5 questions to test your understanding

Score: 0 / 5
Question 1 Multiple Choice

An investor decides she doesn't want to own tobacco or weapons companies under any circumstances, regardless of their ESG scores. She removes all such companies from her portfolio. Which approach is she using?

APositive screening — she is selecting the best companies in each sector
BImpact investing — she is targeting measurable social outcomes
CNegative screening — she is excluding specific industries outright
DGovernance screening — she is applying only the G dimension of ESG
Question 2 Multiple Choice

What most clearly distinguishes impact investing from positive ESG screening?

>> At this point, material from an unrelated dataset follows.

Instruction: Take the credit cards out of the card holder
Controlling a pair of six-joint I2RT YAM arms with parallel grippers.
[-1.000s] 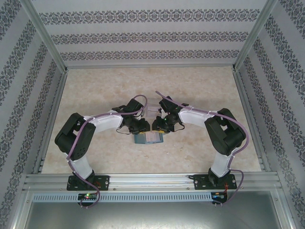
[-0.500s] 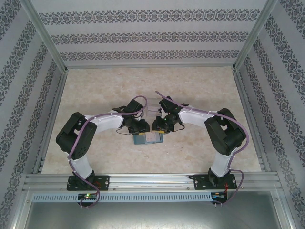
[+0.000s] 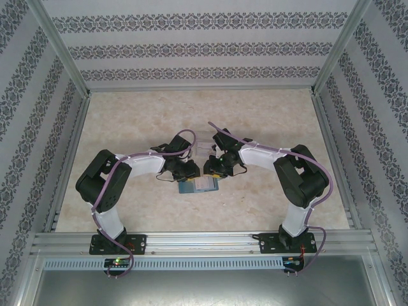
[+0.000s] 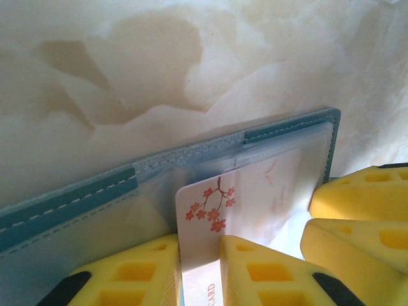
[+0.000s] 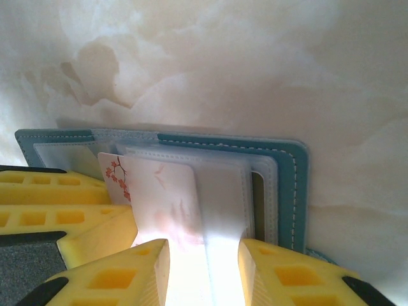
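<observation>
left claw (image 4: 201, 258) clamps the blossom credit card (image 4: 207, 204), lettering (image 4: 210, 296) visible from left wrist.

A beige, marble-patterned tabletop (image 3: 268, 115) is spreading across the enclosure, its cream and tan mottling showing close up in both wrist views. A clear plastic tray (image 3: 203, 141) is lying near the middle of it. Pale panels banded with dark floral ornament are closing in three sides: the far wall (image 3: 204, 48), the left wall (image 3: 25, 115) and the right wall (image 3: 382, 115). Aluminium posts are rising at the far left corner (image 3: 57, 48) and the far right corner (image 3: 341, 44). An aluminium rail (image 3: 204, 241) is running along the near edge, with a perforated white strip (image 3: 204, 263) lying just nearer and a grey metal sheet (image 3: 204, 290) nearest.
</observation>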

AImpact investing uses only environmental criteria; positive screening uses all three ESG dimensions
BImpact investing targets companies whose explicit mission is measurable social or environmental outcomes, sometimes accepting below-market returns; positive screening selects best-in-class ESG companies while maintaining market-rate return expectations
CPositive screening is available to retail investors; impact investing is only for institutional investors
DImpact investing is passive (index-based); positive screening requires active management
Question 3 True / False

An ESG fund that uses positive screening may still hold shares in fossil fuel companies, as long as those companies score highly on ESG criteria relative to industry peers.

TTrue
FFalse
Question 4 True / False

Research consistently shows that ESG funds significantly underperform conventional broad-market index funds over 10-year periods, confirming that values-based investing requires a sacrifice of returns.

TTrue
FFalse
Question 5 Short Answer

Why might excluding companies with poor ESG practices not necessarily sacrifice investment returns, even from a purely financial standpoint?

Think about your answer, then reveal below.